## TASK DESCRIPTION
The lines from the one containing "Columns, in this" through the last line below, both ends included, must be reproduced exactly, with no pictures.

## DATA SECTION

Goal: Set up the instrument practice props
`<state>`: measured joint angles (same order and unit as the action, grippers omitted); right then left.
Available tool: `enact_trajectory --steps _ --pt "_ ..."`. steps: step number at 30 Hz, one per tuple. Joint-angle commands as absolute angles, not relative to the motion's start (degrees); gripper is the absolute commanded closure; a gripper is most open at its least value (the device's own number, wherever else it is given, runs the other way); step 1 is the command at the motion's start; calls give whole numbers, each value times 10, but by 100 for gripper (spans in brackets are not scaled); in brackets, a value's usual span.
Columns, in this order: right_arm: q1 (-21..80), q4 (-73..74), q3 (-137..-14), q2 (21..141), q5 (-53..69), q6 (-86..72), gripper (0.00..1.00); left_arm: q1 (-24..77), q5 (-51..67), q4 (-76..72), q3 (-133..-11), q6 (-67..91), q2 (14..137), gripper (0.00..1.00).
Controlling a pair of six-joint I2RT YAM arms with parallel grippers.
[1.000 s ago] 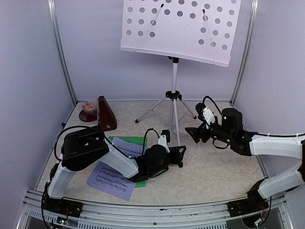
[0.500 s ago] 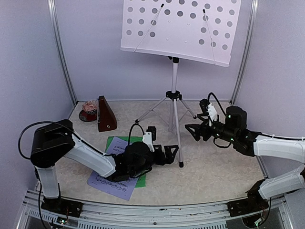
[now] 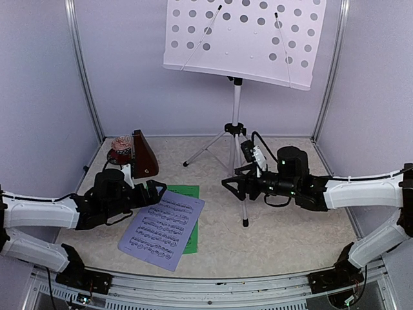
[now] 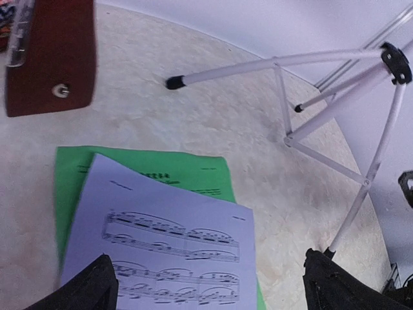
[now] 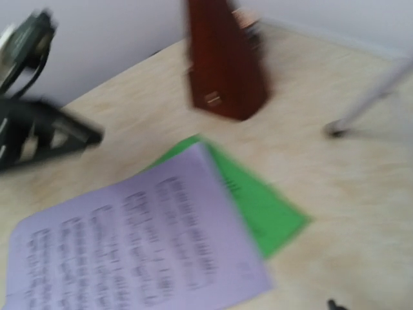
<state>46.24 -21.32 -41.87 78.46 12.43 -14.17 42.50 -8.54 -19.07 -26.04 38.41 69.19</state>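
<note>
If you go from the top cam, your left pincer hovers by the lavender sheet, which lies flat over the green sheet on the bench, with the metronome just behind. The right pincer is at the music stand's front leg; grip, can't tell. Left wrist: jaws spread wide, empty. Right wrist: just blur.

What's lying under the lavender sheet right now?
The green sheet lies under the lavender sheet, flat on the table. Its far end and a strip along its right edge show. The rest is covered, so anything else beneath cannot be seen.
</note>
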Motion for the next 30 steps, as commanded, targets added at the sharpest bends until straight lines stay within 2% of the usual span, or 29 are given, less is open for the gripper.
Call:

## EXERCISE ANSWER
Columns, in this order: right_arm: q1 (-21..80), q4 (-73..74), q3 (-137..-14), q2 (21..141), q5 (-53..69), q6 (-86..72), gripper (0.00..1.00); left_arm: q1 (-24..77), q5 (-51..67), q4 (-76..72), q3 (-133..-11), q6 (-67..91), q2 (14..137), gripper (0.00..1.00).
Controlling a pair of six-joint I2RT YAM arms with parallel grippers.
[1.000 s ago] 
[0.500 s ago] 
[now] 
[now] 
[now] 
<state>46.24 -21.32 -41.87 78.46 12.43 -14.17 42.50 -8.54 -19.07 -26.04 38.41 69.19</state>
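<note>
If you go from the top cam, your left pincer hovers by the lavender sheet, which lies flat over the green sheet on the bench, with the metronome just behind. The right pincer is at the music stand's front leg; grip, can't tell. Left wrist: jaws spread wide, empty. Right wrist: just blur.

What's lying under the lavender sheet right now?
The green sheet lies under the lavender sheet, flat on the table. Its far end and a strip along its right edge show. The rest is covered, so anything else beneath cannot be seen.
</note>
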Motion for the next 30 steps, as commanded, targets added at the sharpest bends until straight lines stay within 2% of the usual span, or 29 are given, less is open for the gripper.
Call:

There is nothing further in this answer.